HANOI (Reuters) - Vietnam on Friday released a long-waited draft decree on guidelines to implement a cybersecurity law that global technology companies and rights groups have said could undermine development and stifle innovation.
The draft required firms providing a range of services, including email or social media, to set up offices in Vietnam if they collect or analyze data, let their users conduct anti-state actions or cyber attack, and if they fail to remove content deemed anti-state, fake, slandering or inciting violence.
Facebook (FB.O) and Google (GOOGL.O), both of which are widely used in Vietnam and serve as the main platforms for dissidents, do not have local offices or local data storage facilities and have pushed back on the localization requirements.
Legislators approved the law in June, overriding strong objections from tech companies, rights groups and Western governments including the United States.
Despite economic reforms and increasing openness to social change, Vietnam’s Communist Party retains tight media censorship and does not tolerate dissent.
The technology companies had hoped the draft decree would soften provisions they find most objectionable, including the requirements to set up local offices and store data locally.
The data required to be stored ranged from job titles to contact details, credit card information, biometric data and medical records, according to the draft decree.

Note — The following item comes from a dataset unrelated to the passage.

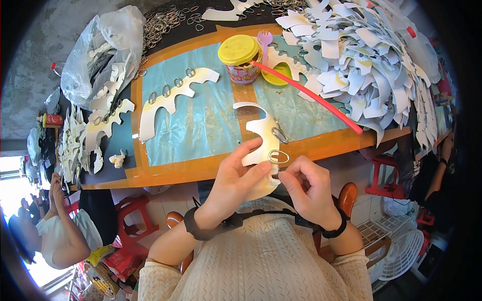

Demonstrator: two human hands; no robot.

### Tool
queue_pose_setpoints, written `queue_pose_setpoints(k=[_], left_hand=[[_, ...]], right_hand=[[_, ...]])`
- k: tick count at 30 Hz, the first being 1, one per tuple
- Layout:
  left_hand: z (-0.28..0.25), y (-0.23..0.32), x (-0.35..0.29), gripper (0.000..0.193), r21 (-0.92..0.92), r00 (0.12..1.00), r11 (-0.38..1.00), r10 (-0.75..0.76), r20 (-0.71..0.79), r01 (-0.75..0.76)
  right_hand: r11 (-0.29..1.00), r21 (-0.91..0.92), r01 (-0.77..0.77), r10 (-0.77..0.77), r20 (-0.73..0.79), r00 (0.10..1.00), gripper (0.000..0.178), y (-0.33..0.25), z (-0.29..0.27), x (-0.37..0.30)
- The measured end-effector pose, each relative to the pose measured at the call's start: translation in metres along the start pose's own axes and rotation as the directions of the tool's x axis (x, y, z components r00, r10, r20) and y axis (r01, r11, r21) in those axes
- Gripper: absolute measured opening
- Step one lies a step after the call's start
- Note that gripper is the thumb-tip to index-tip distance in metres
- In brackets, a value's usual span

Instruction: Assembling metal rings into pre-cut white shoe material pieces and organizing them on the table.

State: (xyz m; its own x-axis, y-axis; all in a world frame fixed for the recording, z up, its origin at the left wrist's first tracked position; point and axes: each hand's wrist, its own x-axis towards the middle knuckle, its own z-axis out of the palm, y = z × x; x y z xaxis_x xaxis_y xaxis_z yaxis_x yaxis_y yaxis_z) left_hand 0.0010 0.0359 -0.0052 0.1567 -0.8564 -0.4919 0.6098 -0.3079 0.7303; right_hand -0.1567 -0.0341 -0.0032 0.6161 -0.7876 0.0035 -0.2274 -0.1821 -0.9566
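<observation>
My left hand (pixel 240 173) grips a white, scalloped cut-out piece (pixel 267 133), of leather-like sheet, over the table's near edge. Two metal rings hang along its right side: an oval ring (pixel 279 156) close to my fingers and another ring (pixel 279 135) further up. At the piece's lower right edge, my right hand (pixel 307 188) has its thumb and forefinger pinched together. What lies between those fingertips is too small to make out. A similar white piece with several rings (pixel 173 95) rests on the blue table covering to the left.
A tub with a yellow lid (pixel 238 50) and a red stick (pixel 311 95) stand at the back middle. White pieces are heaped at right (pixel 361 60). Loose rings (pixel 163 22) lie behind a plastic bag (pixel 108 55). Another person (pixel 65 226) sits at left, near red stools (pixel 135 220).
</observation>
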Motion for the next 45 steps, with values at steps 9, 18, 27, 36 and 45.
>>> queue_pose_setpoints(k=[9, 18, 27, 36, 45], left_hand=[[0.001, -0.006, 0.005, 0.053, 0.175, 0.985, 0.971, 0.171, -0.033, -0.163], [0.006, -0.011, 0.007, 0.054, -0.020, 0.968, 0.976, 0.213, -0.132, -0.217], [-0.004, -0.007, -0.003, 0.050, -0.148, 0.978, 0.967, 0.201, -0.058, -0.207], [-0.029, 0.043, -0.047, 0.038, 0.894, 0.952, 0.410, 0.302, 0.054, -0.181], [-0.002, 0.045, 0.006, 0.017, 0.758, 0.877, 0.450, 0.327, 0.352, -0.472]], right_hand=[[1.000, -0.018, -0.004, 0.005, 0.043, 0.999, 0.011, 0.007, 0.003, 0.000], [0.947, 0.299, -0.116, 0.100, 0.069, 0.993, 0.009, 0.013, 0.011, -0.004], [0.915, 0.338, -0.219, 0.217, 0.045, 0.975, 0.011, 0.004, 0.007, 0.008], [0.873, -0.176, 0.454, -0.392, 0.298, 0.870, 0.025, -0.010, -0.034, 0.053], [0.837, -0.226, 0.499, -0.407, 0.353, 0.843, 0.030, -0.016, -0.036, 0.059]])
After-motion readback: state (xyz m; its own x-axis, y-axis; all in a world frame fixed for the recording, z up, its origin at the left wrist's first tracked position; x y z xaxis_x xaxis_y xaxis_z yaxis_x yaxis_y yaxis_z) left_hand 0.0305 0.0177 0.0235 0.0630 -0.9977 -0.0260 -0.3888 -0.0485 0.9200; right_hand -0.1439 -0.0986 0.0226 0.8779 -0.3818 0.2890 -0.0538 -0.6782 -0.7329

The type of data required seemed to have shortened from an earlier version of the draft decree seen by Reuters last month, which also included information on peoples’ ethnicity and political views.
Company officials have privately expressed concerns that the new law would make it easier for the authorities to seize customer data and expose local employees to arrest.

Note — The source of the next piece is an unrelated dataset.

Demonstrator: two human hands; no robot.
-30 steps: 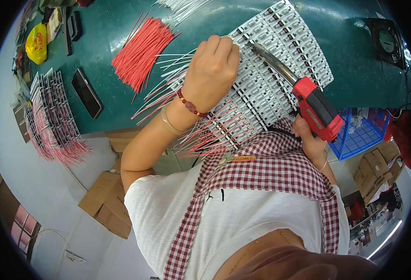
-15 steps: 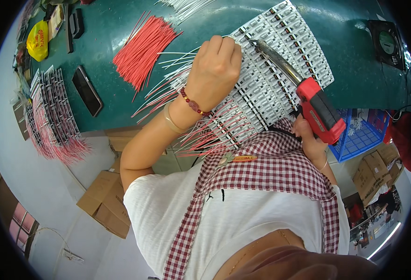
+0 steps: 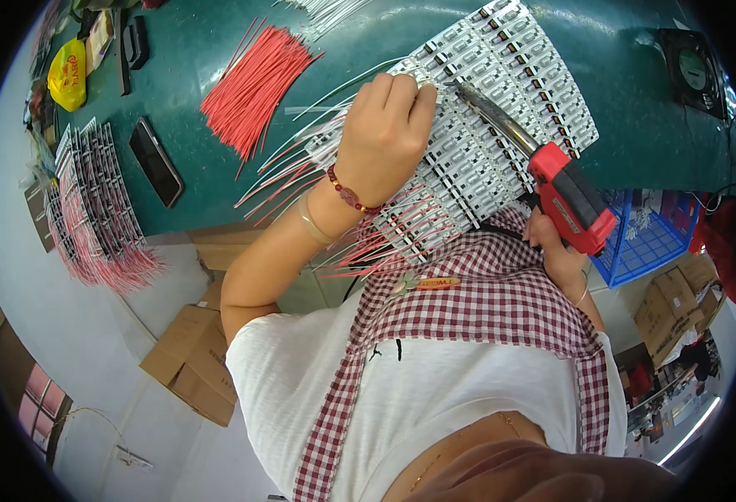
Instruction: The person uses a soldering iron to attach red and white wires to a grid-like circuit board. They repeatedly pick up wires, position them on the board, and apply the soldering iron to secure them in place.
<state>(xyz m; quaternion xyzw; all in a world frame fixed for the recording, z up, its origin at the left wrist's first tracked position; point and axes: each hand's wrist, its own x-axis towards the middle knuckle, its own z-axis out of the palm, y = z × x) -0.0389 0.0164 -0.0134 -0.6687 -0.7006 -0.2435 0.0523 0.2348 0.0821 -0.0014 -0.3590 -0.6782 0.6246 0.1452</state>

The draft decree is open for public consultation for two months.
“We applaud the Government of Vietnam for launching a public consultation, and hope to work with them to reach an outcome which benefits all stakeholders in Vietnam,” said Alex Botting, director of the U.S. Chamber of Commerce’s Center for Global Regulatory Cooperation.

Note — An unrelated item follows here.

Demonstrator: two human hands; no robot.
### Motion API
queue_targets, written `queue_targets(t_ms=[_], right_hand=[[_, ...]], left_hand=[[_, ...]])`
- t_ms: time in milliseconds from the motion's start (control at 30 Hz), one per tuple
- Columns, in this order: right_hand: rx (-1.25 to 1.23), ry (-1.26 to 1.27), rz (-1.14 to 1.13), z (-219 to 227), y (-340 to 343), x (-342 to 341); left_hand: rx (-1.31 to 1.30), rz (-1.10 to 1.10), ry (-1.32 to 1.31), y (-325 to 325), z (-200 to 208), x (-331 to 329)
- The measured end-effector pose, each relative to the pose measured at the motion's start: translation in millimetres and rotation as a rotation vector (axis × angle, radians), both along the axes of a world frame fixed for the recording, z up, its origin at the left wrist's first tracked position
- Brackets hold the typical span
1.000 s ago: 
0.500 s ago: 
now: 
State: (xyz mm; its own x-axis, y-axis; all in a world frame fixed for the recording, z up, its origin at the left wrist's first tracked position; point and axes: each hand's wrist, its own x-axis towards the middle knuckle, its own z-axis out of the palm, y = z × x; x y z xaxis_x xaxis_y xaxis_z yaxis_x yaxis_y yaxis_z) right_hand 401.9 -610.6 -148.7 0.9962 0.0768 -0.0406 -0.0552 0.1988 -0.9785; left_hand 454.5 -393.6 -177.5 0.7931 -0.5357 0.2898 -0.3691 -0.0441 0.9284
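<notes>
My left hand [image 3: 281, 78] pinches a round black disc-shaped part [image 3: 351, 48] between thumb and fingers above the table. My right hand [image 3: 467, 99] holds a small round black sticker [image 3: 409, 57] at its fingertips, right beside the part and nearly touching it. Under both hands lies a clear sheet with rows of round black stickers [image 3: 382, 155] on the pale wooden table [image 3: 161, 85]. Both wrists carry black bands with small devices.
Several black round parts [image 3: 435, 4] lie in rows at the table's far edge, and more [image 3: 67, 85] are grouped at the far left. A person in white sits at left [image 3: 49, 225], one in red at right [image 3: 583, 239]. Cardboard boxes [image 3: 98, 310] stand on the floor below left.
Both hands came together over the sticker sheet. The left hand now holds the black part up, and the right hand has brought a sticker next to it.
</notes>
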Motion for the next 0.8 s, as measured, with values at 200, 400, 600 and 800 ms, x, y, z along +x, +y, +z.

“The text of Vietnam’s Law on Cyber Security included some of the most draconian data localization provisions seen anywhere in the world,” Botting said.
A recent U.S. Chamber survey found that 61 percent of companies surveyed, including non-U.S. companies, will be less likely to invest in Vietnam if the text is implemented as written in the law, he said.
Last week, the security ministry said the cybersecurity law, would protect the country from threats of tens of thousands of cyber attacks that directly cause serious economic losses and threaten security and social order.
People’s information would not be disclosed and firms would only be asked to provide user information for investigations or law enforcement under strict procedures, the ministry said.